There is something wrong with your refractometer readings. Back in reply #3 you wrote, "I just checked a sample of beer from my kegerator that was 1.003 (refractometer)" A finished beer could not possibly measure that low without some sort of correction figured in.
Good catch. That's just an old fashioned typo though
. I meant 1.030 which is usually around 1.010 on my hydrometer.
Did you read the label?
Did you buy this cider off the grocery shelf? You pitched a healthy pitch of yeast (it was foaming) so something killed it. I am thinking the cider has an additive that kills yeast to inhibit fermentation while sitting on the shelf.
Sorbate is a commonly used food additive that kills yeast. Cidermakers that don't want to take back “fizzy” cider will use sorbate to kill any wild yeast that may have been on the skins. Unfortunately, it will kill your yeast too.
Yeah, I read the label but I think you're right. The gravity reads 1.070-ish on the hydrometer today. The juice smells fine (infection doubtful?) and is still really sweet but airlock activity subsided to nearly nothing within two days of pitching the new yeast.

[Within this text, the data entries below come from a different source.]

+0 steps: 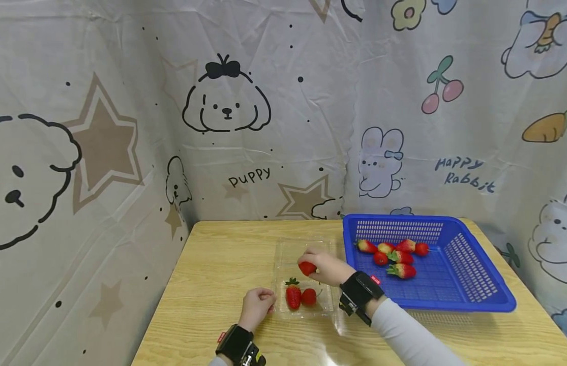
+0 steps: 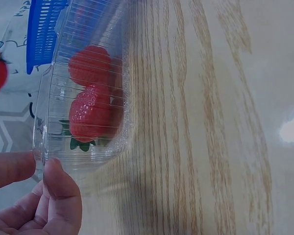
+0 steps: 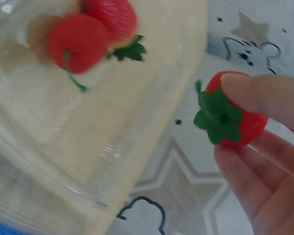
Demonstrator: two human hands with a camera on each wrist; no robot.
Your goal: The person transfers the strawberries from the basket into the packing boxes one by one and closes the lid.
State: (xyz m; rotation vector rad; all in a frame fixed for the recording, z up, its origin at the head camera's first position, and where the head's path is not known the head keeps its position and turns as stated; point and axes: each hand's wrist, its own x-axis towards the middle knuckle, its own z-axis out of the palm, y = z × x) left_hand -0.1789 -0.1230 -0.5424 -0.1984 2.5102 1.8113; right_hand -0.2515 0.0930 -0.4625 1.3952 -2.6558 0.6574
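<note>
A clear plastic box [image 1: 281,316] with its lid folded back lies on the table. Inside it sit a strawberry [image 1: 293,297] with green leaves and a round red cherry [image 1: 308,297] with a green stem. My left hand [image 1: 258,308] pinches the box's left rim between thumb and forefinger, as the left wrist view shows. Above the box my right hand [image 1: 328,267] holds another strawberry [image 3: 237,108] between thumb and fingers, its green leaves facing the right wrist camera.
To the right stands a blue plastic basket [image 1: 471,305] with several strawberries [image 1: 404,271] and red cherries [image 1: 380,258] at its left side. A printed curtain [image 1: 283,101] hangs behind the wooden table [image 1: 219,264].
</note>
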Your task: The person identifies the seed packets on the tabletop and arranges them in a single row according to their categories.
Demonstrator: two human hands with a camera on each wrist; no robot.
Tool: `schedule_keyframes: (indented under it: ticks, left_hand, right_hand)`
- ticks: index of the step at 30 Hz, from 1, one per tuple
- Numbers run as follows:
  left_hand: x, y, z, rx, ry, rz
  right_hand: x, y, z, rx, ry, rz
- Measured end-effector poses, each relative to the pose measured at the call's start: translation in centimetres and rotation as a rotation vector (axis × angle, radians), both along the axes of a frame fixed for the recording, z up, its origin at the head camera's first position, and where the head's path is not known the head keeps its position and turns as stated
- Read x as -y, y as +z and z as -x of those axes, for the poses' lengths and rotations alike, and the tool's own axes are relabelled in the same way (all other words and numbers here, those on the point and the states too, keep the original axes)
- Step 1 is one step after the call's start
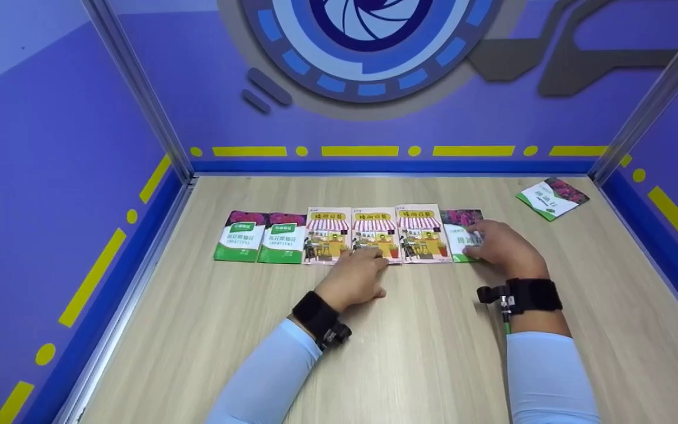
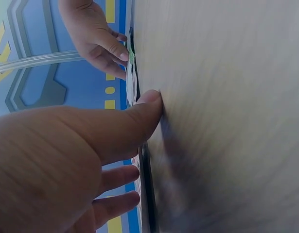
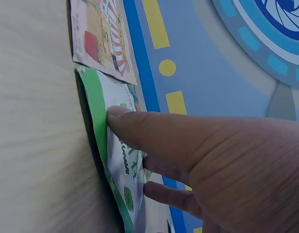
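Several flat packets lie side by side in a row. At the left end are two green-and-white flower packets [image 1: 237, 238], followed by three pink packets with a striped-awning picture [image 1: 423, 235]. At the right end lies another green-and-white flower packet [image 3: 127, 160]. My right hand [image 1: 507, 247] rests on that packet, thumb and fingers [image 3: 171, 194] spread over its face. My left hand [image 1: 354, 277] is at the lower edge of the pink packets, its fingertips touching the middle one; its thumb [image 2: 149, 104] reaches down to the tabletop.
One more flower packet [image 1: 552, 199] lies tilted by itself near the back right corner. The wooden table [image 1: 409, 353] is bounded by a printed back wall [image 1: 368, 132] and side walls with metal corner posts.
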State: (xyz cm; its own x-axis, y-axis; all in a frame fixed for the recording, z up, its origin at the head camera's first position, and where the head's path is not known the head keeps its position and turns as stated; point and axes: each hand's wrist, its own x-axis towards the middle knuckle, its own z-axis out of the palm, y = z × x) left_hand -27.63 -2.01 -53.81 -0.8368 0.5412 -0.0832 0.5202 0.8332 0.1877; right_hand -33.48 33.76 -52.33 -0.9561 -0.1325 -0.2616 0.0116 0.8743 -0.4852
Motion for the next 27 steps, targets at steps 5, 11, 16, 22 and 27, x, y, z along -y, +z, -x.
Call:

I was at the same store this morning and was going to pick up some more to try again. They moved the cider to a different place in the store so not sure it was the same stuff. The label only said "100% apple juice" under the ingredients: but then off to the other side, written sideways, it said something like "potassium sorbate added as a preservative". I'm pretty sure I would have missed that just casually scanning the label so looks to me like this is an educational experience in how effective p. sorbate is in preventing fermentation. Gotta hand it to the 1450 though. It still managed to drop 6 points off the cider and carbonate it a bit.